Problem: In the listing below, print exactly the lines between the line holding "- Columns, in" and the line holding "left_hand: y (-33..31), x", inclusive, and no more.

▼▼▼

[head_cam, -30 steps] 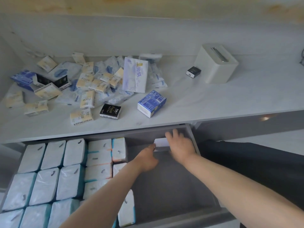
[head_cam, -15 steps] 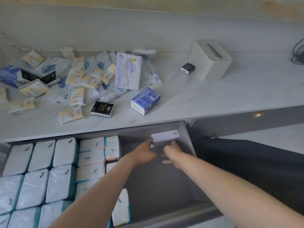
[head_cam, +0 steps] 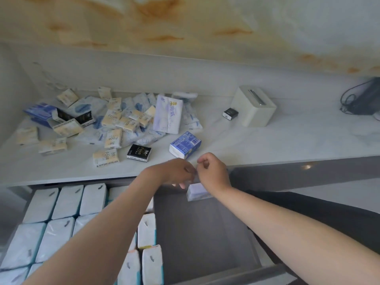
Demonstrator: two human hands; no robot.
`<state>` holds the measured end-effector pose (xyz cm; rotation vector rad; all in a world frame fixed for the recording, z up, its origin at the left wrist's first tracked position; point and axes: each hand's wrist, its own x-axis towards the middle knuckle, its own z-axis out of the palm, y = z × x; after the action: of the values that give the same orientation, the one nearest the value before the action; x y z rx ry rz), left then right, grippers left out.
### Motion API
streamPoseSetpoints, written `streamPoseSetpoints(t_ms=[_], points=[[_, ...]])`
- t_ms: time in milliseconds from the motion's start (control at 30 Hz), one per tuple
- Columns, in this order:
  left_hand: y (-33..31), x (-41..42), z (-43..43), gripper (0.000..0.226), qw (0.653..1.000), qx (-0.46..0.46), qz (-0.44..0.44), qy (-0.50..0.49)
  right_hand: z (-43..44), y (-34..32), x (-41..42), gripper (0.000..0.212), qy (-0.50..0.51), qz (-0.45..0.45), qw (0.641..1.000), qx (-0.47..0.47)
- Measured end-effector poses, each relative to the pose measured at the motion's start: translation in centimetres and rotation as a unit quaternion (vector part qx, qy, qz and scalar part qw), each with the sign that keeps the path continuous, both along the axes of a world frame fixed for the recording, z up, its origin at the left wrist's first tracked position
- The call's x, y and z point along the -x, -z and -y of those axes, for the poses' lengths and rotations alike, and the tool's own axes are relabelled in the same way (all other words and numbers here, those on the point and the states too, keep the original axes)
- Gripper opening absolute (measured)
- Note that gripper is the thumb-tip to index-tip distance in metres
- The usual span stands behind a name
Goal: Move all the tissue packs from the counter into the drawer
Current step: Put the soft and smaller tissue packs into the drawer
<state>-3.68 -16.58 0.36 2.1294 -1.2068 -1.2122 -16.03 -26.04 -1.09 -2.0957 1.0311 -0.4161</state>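
Small tissue packs (head_cam: 115,128) lie in a loose heap on the left of the white counter (head_cam: 267,145). Nearest its front edge are a blue pack (head_cam: 185,144), a black pack (head_cam: 139,152) and a cream pack (head_cam: 106,157). Below, the open grey drawer (head_cam: 201,233) holds rows of white packs (head_cam: 61,212) on its left side. One white pack (head_cam: 196,191) stands at the drawer's back right. My left hand (head_cam: 174,171) and my right hand (head_cam: 214,171) hover side by side just above that pack, at the counter's front edge. Neither holds anything. The left hand's fingers droop; the right hand's fingers are curled.
A cream tissue box (head_cam: 254,105) with a slot on top stands at the counter's back right, a small black pack (head_cam: 230,114) beside it. A dark device with cables (head_cam: 362,99) sits at the far right. The drawer's right half shows bare grey floor.
Both hands have let go of the white pack in the drawer's back right corner and have risen to the counter's edge. The camera has tilted upward.
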Motion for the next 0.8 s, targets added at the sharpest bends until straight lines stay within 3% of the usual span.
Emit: streamPoseSetpoints(t_ms=[133, 300, 433, 567, 800], points=[[-3.6, -2.9, 0.0, 0.021, 0.988, 0.09, 0.063, -0.109, 1.1, -3.3, -4.2, 0.017, -0.046, 0.022, 0.998, 0.03], [-3.9, -7.6, 0.5, 0.044, 0.925, 0.193, 0.15, -0.292, 3.2, -5.8, -9.8, 0.036, -0.092, -0.033, 0.995, -0.016], [-2.6, -10.7, 1.5, 0.059, 0.93, 0.138, 0.157, -0.303, 5.0, -6.3, -13.0, 0.066, -0.102, -0.086, 0.988, -0.075], [-0.9, -11.9, 2.0, 0.05, 0.945, 0.087, 0.154, -0.277, 5.7, -6.1, -14.9, 0.061, -0.124, -0.066, 0.983, -0.115], [-1.2, -12.2, 2.3, 0.041, 0.889, 0.217, 0.117, -0.385, 5.8, -5.4, -15.6, 0.065, -0.123, 0.021, 0.979, -0.159]])
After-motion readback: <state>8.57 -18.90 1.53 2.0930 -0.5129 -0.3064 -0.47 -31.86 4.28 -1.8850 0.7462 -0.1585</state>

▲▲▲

Answer for this exercise:
- Columns, in this order:
  left_hand: y (-33..31), x (-41..42), z (-43..43), gripper (0.000..0.226), qw (0.653..1.000), qx (-0.46..0.46), qz (-0.44..0.44), qy (-0.50..0.49)

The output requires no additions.